* [Prompt]: Reproduce exactly, from the data that follows, the line with "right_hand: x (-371", the line with "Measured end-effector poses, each", and every line that lies between them.

* [Data below]:
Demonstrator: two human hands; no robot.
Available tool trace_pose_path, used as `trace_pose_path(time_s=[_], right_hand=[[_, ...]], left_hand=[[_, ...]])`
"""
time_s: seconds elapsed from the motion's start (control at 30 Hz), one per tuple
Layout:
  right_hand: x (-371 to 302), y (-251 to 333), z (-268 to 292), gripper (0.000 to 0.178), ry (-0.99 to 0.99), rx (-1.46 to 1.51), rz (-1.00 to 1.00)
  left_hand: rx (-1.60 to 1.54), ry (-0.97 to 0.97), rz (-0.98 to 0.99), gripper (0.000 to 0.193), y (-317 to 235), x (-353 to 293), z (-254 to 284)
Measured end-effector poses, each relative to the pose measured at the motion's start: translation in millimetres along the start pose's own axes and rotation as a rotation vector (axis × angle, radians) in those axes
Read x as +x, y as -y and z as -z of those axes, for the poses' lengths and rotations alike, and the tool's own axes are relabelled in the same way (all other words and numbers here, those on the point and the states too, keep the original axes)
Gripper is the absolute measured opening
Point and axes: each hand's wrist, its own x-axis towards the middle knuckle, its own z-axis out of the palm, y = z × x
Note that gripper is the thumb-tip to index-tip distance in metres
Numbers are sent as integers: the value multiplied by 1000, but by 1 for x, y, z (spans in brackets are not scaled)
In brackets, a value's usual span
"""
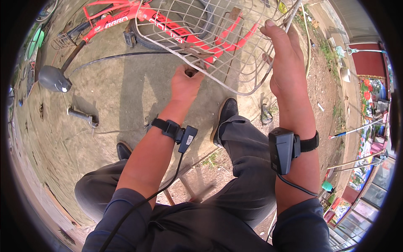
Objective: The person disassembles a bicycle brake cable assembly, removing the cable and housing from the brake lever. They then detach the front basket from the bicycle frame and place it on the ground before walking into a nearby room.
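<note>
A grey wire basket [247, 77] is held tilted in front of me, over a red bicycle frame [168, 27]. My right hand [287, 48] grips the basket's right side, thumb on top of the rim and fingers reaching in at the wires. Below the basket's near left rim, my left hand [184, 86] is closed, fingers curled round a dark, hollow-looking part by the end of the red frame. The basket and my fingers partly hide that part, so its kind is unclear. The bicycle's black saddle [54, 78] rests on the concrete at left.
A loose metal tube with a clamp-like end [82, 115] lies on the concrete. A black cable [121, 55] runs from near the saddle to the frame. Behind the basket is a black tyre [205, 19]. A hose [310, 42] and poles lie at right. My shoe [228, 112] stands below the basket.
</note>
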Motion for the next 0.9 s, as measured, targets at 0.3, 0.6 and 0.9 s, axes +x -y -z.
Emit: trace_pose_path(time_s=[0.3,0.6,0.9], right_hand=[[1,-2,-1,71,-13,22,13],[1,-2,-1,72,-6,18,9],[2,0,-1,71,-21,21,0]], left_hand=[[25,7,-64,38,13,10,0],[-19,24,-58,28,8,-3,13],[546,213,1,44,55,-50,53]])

* [Response to this exercise]:
  right_hand: x (-371 to 302), y (-251 to 333), z (-268 to 292), gripper (0.000 to 0.178), ry (-0.99 to 0.99), rx (-1.46 to 1.51), rz (-1.00 to 1.00)
  left_hand: rx (-1.60 to 1.54), ry (-0.97 to 0.97), rz (-0.98 to 0.99), gripper (0.000 to 0.193), y (-317 to 235), x (-353 to 293), z (-254 to 284)
Measured end-effector poses, each relative to the pose measured at the motion's start: translation in millimetres along the start pose's own axes and rotation as a rotation vector (axis × angle, radians) in those axes

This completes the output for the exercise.